Pamukkale University Medical School,Dept. of Emergency Medicine

This randomized, controlled trial evaluates the analgesic efficacy and safety of intravenous single-dose paracetamol, dexketoprofen and morphine for the treatment of low back pain.

Study Overview

• Status: Completed
• Conditions: Low Back Pain
• Intervention / Treatment: Drug: Paracetamole; Drug: paracetamol; Drug: morphine; Drug: Dexketoprofen

Detailed Description

Study Design and Setting:

This is a single-center, prospective, randomized, double-blind, clinical trial performed in an ED of a tertiary care hospital with annual census of approximately 37.000 visits.
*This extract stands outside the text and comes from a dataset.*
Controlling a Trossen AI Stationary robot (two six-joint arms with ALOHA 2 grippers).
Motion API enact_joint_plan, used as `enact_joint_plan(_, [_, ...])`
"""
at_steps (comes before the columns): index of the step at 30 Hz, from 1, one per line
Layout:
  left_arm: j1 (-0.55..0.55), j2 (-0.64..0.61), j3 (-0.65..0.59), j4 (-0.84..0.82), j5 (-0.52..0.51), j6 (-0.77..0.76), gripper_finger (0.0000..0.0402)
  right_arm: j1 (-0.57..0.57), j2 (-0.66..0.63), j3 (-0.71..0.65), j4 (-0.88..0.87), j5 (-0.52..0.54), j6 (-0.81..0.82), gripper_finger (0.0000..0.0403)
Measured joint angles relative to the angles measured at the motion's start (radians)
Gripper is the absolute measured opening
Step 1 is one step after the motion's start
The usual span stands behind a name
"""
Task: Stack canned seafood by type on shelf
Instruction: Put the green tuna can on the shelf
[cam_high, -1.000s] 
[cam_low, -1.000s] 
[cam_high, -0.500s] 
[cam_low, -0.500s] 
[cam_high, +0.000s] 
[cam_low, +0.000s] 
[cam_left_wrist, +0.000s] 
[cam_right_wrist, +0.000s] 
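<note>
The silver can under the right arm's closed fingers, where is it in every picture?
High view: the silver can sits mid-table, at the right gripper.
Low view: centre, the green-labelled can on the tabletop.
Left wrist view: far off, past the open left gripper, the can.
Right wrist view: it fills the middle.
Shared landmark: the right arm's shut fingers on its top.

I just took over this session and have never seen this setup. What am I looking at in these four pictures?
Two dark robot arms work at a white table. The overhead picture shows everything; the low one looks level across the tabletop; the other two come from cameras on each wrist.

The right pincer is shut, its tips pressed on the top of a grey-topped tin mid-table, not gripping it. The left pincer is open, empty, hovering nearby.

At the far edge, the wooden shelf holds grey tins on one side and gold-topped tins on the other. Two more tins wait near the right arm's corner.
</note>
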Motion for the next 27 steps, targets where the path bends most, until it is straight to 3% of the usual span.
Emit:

The local ethics committee approved the study.

Interventions:

We conducted a randomized, controlled clinical trial comparing single intravenous doses of paracetamol (1 g), dexketoprofen (50 mg) and morphine (0.1 mg/kg) for patients presenting to the emergency department (ED) with suspected low back pain. Subjects with inadequate pain relief at 30 minutes received rescue fentanyl (0.75 microg/kg). We compared changes in pain intensity 30 minutes after treatment.

Methods of Measurements:

Subjects reported pain intensity on both a 100-mm visual analogue scale (limited by 'no pain' and 'the worst pain') and a 4-point verbal rating scale (no pain, mild, moderate, or severe pain) just before the drug administration, 15th minutes and 30th minutes after the study drug administration. The demographic features of study patients and adverse effects, nausea, vomiting, dizziness, vertigo, headache, hypotension, altered mental status, allergic reaction, itching, urinary retention, thoracic rigidity, respiratory depression and dry mouth, were recorded to the study form.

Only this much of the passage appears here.